=== Provided material ===
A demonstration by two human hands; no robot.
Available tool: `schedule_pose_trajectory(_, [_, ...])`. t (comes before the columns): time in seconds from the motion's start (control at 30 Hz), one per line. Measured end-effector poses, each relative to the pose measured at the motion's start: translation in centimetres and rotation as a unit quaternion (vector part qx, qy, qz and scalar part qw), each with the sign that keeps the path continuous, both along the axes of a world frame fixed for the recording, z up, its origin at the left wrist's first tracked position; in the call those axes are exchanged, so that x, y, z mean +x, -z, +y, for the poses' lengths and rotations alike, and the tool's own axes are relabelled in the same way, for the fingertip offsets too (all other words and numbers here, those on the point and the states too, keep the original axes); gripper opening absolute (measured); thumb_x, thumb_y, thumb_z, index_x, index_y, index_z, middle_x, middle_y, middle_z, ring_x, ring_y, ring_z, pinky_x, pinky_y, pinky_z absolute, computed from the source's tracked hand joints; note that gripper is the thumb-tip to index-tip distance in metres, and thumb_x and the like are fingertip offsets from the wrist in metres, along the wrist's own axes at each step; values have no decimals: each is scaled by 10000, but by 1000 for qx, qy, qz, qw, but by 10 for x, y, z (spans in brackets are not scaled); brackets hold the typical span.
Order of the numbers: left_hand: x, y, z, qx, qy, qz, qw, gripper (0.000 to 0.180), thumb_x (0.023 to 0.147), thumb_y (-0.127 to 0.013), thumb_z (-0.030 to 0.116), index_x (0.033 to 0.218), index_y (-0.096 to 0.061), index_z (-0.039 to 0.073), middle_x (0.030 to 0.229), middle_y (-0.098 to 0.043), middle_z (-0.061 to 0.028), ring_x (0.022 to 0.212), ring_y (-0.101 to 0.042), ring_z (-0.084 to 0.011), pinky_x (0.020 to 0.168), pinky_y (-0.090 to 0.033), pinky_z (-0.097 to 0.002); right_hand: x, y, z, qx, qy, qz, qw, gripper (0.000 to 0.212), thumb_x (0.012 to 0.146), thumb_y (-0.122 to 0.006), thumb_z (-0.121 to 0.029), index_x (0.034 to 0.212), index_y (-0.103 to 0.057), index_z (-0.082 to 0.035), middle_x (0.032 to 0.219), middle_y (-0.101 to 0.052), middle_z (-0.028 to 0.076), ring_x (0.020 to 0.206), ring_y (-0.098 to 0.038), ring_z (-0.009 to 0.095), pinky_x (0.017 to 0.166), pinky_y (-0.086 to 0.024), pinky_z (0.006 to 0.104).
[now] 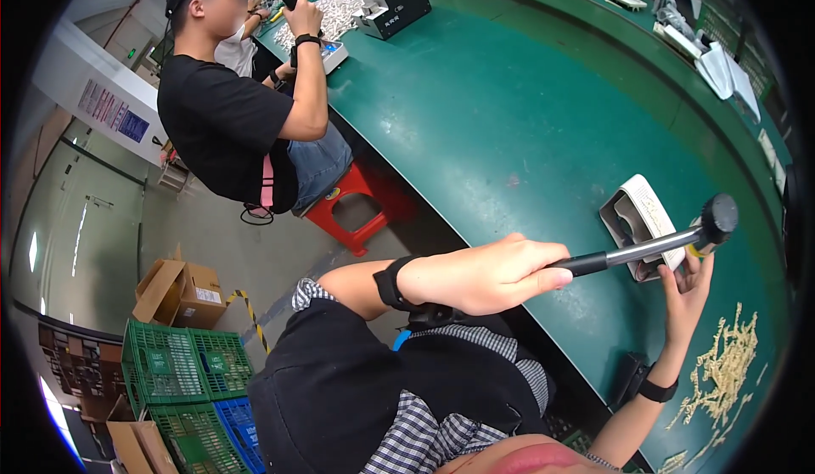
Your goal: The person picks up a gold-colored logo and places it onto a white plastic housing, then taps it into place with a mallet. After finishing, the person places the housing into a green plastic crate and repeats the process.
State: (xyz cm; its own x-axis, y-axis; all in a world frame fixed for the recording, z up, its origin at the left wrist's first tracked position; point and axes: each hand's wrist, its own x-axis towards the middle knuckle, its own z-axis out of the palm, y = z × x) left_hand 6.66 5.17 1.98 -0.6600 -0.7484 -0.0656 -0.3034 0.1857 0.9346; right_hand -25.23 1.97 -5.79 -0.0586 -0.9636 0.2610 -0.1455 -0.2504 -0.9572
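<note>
My left hand (pixel 488 275) is closed around the black grip of a mallet (pixel 654 247). The mallet has a silver shaft, and its dark round head hangs over the near right end of a white plastic housing (pixel 648 208). That housing stands on the green table with its open, hollow side toward the left. At its near end, my right hand (pixel 689 291) grips it with thumb and fingers. The mallet head partly covers those fingertips, and whether the head touches the housing I cannot tell.
Small pale-yellow pieces (pixel 722 368) lie heaped near my right forearm on the green table (pixel 475 117). A co-worker (pixel 225 109) sits on a red stool (pixel 348 211) by a pile of white parts (pixel 327 19) and a black machine (pixel 392 5). Green crates (pixel 174 359) and cardboard boxes (pixel 199 296) stand at left.
</note>
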Motion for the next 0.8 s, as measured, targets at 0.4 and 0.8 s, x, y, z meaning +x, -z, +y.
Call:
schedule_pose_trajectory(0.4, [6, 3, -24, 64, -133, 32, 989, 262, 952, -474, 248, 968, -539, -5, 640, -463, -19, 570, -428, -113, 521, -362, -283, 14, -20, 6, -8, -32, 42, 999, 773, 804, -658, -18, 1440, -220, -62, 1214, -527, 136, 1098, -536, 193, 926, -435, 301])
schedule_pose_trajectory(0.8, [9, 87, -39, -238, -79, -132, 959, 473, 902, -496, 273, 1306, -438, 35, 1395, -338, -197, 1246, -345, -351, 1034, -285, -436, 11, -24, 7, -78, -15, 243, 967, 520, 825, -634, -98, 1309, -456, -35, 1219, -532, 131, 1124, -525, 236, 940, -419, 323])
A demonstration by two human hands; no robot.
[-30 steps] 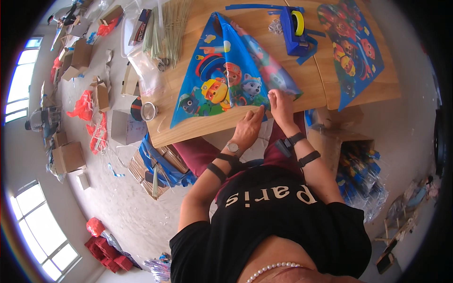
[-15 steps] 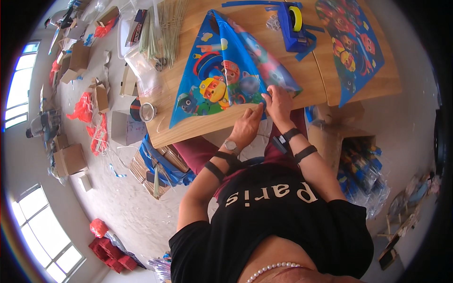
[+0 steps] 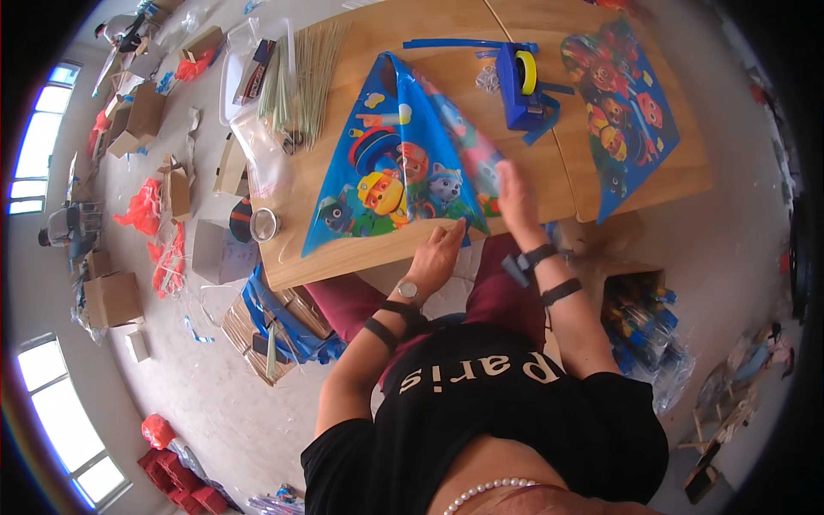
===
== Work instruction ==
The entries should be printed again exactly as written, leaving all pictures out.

== Expected answer ==
A demonstration by two human hands; no robot.
Available tool: `schedule_pose_trajectory(_, [_, ...])`. t (comes before the columns): time in seconds from the motion's start (control at 30 Hz), one per line. Measured end-effector poses, each relative to the pose measured at the motion's start: translation in centimetres and rotation as a unit quaternion (vector part qx, qy, qz and scalar part qw), each with the sign that keeps the path continuous, both along the axes of a world frame fixed for the recording, z up, its origin at the left wrist's first tracked position; in the call those axes are exchanged, so that x, y, z mean +x, -z, +y, for the poses' lengths and rotations alike, and the tool's own axes are relabelled in the same way, for the fingertip offsets too (all other words and numbers here, those on the point and the states too, keep the original axes); gripper opening absolute (measured); thumb_x, thumb_y, thumb_z, index_x, index_y, index_z, middle_x, middle_y, middle_z, ring_x, ring_y, ring_z, pinky_x, pinky_y, pinky_z absolute, computed from the source's tracked hand joints; note that gripper is the thumb-tip to index-tip distance in metres, and thumb_x and the like are fingertip offsets from the wrist in metres, along the wrist's own axes at each step; values have no decimals: each is scaled by 10000, but by 1000 for qx, qy, qz, qw, but by 10 for x, y, z (spans in brackets are not scaled); brackets hold the typical span.
Order of the numbers: left_hand: x, y, z, qx, qy, qz, qw, gripper (0.000 to 0.180), thumb_x (0.023 to 0.147), thumb_y (-0.127 to 0.013), thumb_z (-0.030 to 0.116), index_x (0.033 to 0.218), index_y (-0.096 to 0.061), index_z (-0.039 to 0.073), middle_x (0.030 to 0.229), middle_y (-0.098 to 0.043), middle_z (-0.061 to 0.028), ring_x (0.022 to 0.212), ring_y (-0.101 to 0.042), ring_z (-0.084 to 0.011), pinky_x (0.020 to 0.168), pinky_y (-0.090 to 0.033), pinky_z (-0.097 to 0.002); right_hand: x, y, z, qx, qy, qz, qw, gripper (0.000 to 0.212), thumb_x (0.012 to 0.146), thumb_y (-0.122 to 0.006), thumb_z (-0.121 to 0.029), index_x (0.034 to 0.212), index_y (-0.103 to 0.057), index_z (-0.082 to 0.035), middle_x (0.032 to 0.219), middle_y (-0.101 to 0.052), middle_z (-0.028 to 0.076), ring_x (0.020 to 0.206), ring_y (-0.098 to 0.038), ring_z (-0.009 to 0.095), pinky_x (0.017 to 0.166), pinky_y (-0.086 to 0.024), pinky_z (0.006 to 0.104).
[now] 
Your goal: The person picks up a gold-colored logo and places it onto a white plastic housing, then taps it into place with a mallet. After finishing, the person places the housing into a green plastic crate and repeats the process.
State: (xyz cm; its own x-axis, y-axis; all in a world frame fixed for the recording, z up, its origin at the left wrist's first tracked position; point and axes: each hand's wrist, its own x-axis towards the middle knuckle, its own z-axis out of the palm, y = z × x) left_hand 6.66 5.17 1.98 -0.6600 -0.7484 -0.0656 -0.3034 0.1857 0.9346; right_hand -25.23 1.97 -5.79 -0.0586 -0.9636 0.2610 -0.1455 -0.2504 -0.9572
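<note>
My left hand (pixel 488 275) is closed around the black grip of a mallet (pixel 654 247). The mallet has a silver shaft, and its dark round head hangs over the near right end of a white plastic housing (pixel 648 208). That housing stands on the green table with its open, hollow side toward the left. At its near end, my right hand (pixel 689 291) grips it with thumb and fingers. The mallet head partly covers those fingertips, and whether the head touches the housing I cannot tell.
Small pale-yellow pieces (pixel 722 368) lie heaped near my right forearm on the green table (pixel 475 117). A co-worker (pixel 225 109) sits on a red stool (pixel 348 211) by a pile of white parts (pixel 327 19) and a black machine (pixel 392 5). Green crates (pixel 174 359) and cardboard boxes (pixel 199 296) stand at left.
</note>
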Motion for the next 0.8 s, as measured, targets at 0.4 and 0.8 s, x, y, z meaning +x, -z, +y.
Call:
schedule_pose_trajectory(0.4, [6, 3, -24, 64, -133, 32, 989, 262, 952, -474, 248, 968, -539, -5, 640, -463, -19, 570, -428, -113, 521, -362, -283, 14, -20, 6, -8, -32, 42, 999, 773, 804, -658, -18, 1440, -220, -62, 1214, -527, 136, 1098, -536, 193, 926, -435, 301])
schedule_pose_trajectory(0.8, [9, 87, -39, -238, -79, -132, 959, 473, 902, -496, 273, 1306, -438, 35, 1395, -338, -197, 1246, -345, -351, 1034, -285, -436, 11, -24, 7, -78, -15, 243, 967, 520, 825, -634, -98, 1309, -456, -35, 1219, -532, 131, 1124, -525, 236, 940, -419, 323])
A demonstration by two human hands; no robot.
[-30 steps] 
[-15 steps] 
[+0 steps] 

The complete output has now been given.